Almost Sure

25 January 10

The Generalized Ito Formula

Recall that Ito’s lemma expresses a twice differentiable function {f} applied to a continuous semimartingale {X} in terms of stochastic integrals, according to the following formula

\displaystyle  f(X) = f(X_0)+\int f^\prime(X)\,dX + \frac{1}{2}\int f^{\prime\prime}(X)\,d[X]. (1)

In this form, the result only applies to continuous processes but, as I will show in this post, it is possible to generalize to arbitrary noncontinuous semimartingales. The result is also referred to as Ito’s lemma or, to distinguish it from the special case for continuous processes, it is known as the generalized Ito formula or generalized Ito’s lemma.

If equation (1) is to be extended to noncontinuous processes then, there are two immediate points to be considered. The first is that if the process {X} is not continuous then it need not be a predictable process, so {f^\prime(X),f^{\prime\prime}(X)} need not be predictable either. So, the integrands in (1) will not be {X}-integrable. To remedy this, we should instead use the left limits {X_{t-}} in the integrands, which is left-continuous and adapted and therefore is predictable. The second point is that the jumps of the left hand side of (1) are equal to {\Delta f(X)} and, on the right, they are {f^\prime(X_-)\Delta X+\frac{1}{2}f^{\prime\prime}(X_-)\Delta X^2}. There is no reason that these should be equal, and (1) cannot possibly hold in general. To fix this, we can simply add on the correction to the jump terms on the right hand side,

\displaystyle  \setlength\arraycolsep{2pt} \begin{array}{rl} \displaystyle f(X_t) =&\displaystyle f(X_0)+\int_0^t f^\prime(X_-)\,dX + \frac{1}{2}\int_0^t f^{\prime\prime}(X_-)\,d[X]\smallskip\\ &\displaystyle +\sum_{s\le t}\left(\Delta f(X_s)-f^\prime(X_{s-})\Delta X_s-\frac{1}{2}f^{\prime\prime}(X_{s-})\Delta X_s^2\right). \end{array} (2)

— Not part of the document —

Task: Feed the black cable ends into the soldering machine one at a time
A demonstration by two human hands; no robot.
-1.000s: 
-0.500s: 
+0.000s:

By using a second order Taylor expansion of {f}, the term inside the summation is almost surely bounded by a multiple of {\Delta X^2}. As it was previously shown that the jumps of a semimartingale satisfy {\sum_{s\le t}\Delta X^2_s<\infty}, the summation above is guaranteed to be absolutely convergent. So, equation (2) makes sense, and the jump sizes on both sides agree. In fact, (2) is true for for all semimartingales, and this is precisely the generalized Ito formula for one dimensional processes.

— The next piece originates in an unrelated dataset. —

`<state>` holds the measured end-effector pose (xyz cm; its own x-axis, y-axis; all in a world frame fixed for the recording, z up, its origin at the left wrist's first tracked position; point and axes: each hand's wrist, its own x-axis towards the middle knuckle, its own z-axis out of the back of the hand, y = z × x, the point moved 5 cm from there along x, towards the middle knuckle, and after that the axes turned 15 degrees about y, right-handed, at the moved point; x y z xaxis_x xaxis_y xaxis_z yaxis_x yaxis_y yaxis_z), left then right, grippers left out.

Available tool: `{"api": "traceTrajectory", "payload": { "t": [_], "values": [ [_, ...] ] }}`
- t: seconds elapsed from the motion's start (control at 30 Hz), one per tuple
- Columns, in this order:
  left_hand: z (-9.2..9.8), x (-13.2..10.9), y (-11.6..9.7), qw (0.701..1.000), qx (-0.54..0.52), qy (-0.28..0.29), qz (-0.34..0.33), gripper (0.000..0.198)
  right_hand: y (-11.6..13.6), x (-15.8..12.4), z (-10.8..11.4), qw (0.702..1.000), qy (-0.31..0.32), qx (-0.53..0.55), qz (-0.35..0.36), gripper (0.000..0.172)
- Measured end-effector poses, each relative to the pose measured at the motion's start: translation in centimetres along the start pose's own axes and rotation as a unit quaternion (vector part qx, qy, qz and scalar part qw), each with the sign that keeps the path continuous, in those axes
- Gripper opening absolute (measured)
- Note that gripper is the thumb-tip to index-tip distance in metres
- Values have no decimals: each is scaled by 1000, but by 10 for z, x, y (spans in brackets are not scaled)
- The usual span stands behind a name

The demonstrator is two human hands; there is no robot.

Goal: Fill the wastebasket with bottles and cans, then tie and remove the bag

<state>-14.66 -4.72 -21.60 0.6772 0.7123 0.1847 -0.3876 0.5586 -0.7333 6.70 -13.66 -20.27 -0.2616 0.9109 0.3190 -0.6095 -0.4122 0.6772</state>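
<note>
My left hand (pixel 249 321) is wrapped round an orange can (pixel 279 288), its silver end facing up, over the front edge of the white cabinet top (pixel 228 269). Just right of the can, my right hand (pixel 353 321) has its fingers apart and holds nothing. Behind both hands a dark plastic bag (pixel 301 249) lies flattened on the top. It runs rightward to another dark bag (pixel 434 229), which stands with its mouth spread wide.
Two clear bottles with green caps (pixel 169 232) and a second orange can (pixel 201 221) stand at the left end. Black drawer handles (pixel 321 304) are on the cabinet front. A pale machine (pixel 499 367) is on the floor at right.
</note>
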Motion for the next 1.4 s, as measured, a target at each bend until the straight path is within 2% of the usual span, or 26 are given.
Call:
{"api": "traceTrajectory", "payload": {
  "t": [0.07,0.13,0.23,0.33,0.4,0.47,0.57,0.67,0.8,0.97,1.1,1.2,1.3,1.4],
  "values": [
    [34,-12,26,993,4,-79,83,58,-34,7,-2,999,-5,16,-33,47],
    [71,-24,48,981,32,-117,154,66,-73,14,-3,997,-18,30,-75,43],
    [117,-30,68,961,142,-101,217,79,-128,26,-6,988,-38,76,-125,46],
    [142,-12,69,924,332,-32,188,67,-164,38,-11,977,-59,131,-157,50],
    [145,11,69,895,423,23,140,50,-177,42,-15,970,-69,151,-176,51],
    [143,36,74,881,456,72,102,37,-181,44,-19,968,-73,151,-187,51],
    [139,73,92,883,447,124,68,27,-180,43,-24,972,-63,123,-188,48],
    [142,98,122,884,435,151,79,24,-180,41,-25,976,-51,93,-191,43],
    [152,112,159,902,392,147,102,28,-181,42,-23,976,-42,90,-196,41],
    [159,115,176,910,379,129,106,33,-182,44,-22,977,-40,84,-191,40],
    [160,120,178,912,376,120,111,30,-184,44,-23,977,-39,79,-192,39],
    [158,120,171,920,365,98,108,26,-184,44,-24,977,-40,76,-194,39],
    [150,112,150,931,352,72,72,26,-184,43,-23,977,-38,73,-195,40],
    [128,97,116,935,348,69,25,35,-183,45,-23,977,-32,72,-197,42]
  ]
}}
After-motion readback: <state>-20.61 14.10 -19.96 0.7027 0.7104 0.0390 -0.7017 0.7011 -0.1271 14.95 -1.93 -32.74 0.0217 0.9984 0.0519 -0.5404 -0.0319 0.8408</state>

Before giving the full statement, it helps to introduce a bit of notation to simplify things a bit. Any FV process {V} can be split into two parts. Its purely discontinuous part is the sum of its jumps, {V^d_t=\sum_{s\le t}\Delta V_s}, and its purely continuous part is {V^c=V-V^d}. In particular, I will make use of the purely continuous parts of the quadratic variation and covariations of semimartingales {X,Y}

\displaystyle  \setlength\arraycolsep{2pt} \begin{array}{rl} \displaystyle [X]^c_t&\displaystyle\equiv [X]_t-\sum_{s\le t}\Delta X_s^2,\smallskip\\ \displaystyle [X,Y]^c_t&\displaystyle\equiv [X,Y]_t-\sum_{s\le t}\Delta X_s\Delta Y_s. \end{array}

Note that, by canceling with the quadratic term {\frac{1}{2}f^{\prime\prime}(X_-)\Delta X^2_s} in the summation, the quadratic variation {[X]} in equation (2) can be replaced by its continuous part. This simplifies the equations a bit.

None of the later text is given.